- What is needed
Report, as a bare number, how many lines of the material below contain the word "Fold".

- Input data

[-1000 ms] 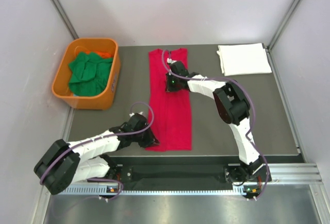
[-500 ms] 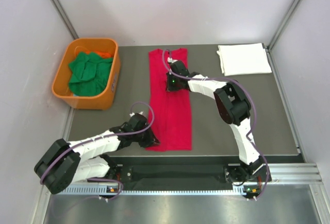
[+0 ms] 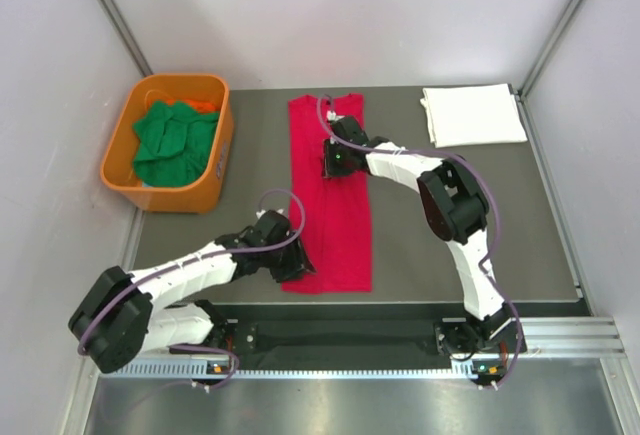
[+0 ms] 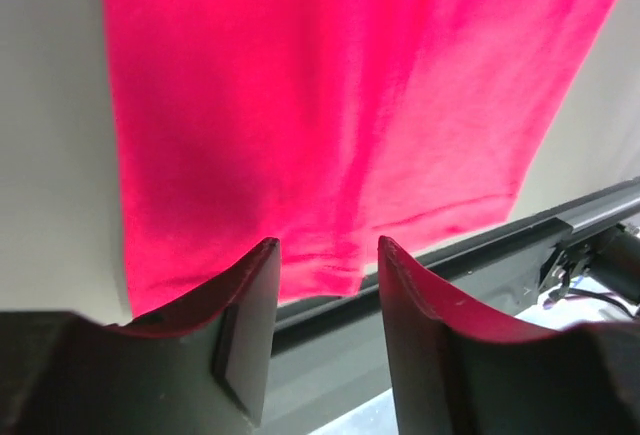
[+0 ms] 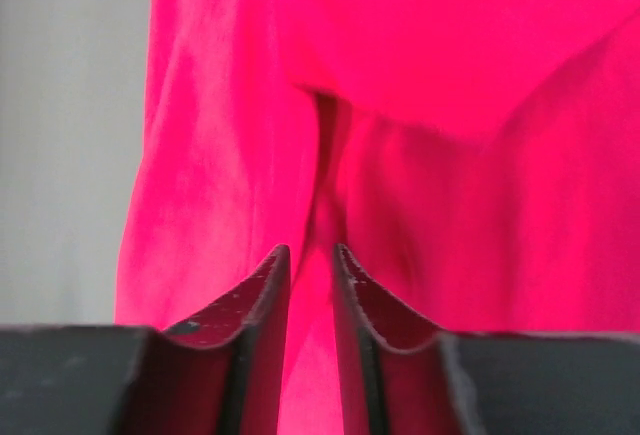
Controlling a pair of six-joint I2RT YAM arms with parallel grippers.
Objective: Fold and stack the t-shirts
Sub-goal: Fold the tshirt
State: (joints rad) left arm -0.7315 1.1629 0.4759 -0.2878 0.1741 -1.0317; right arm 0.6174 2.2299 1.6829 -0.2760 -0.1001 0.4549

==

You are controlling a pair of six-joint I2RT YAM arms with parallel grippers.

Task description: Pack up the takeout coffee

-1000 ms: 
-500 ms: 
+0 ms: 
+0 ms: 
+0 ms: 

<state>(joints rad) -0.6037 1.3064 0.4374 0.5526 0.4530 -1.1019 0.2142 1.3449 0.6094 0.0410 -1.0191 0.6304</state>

- Result of this task
2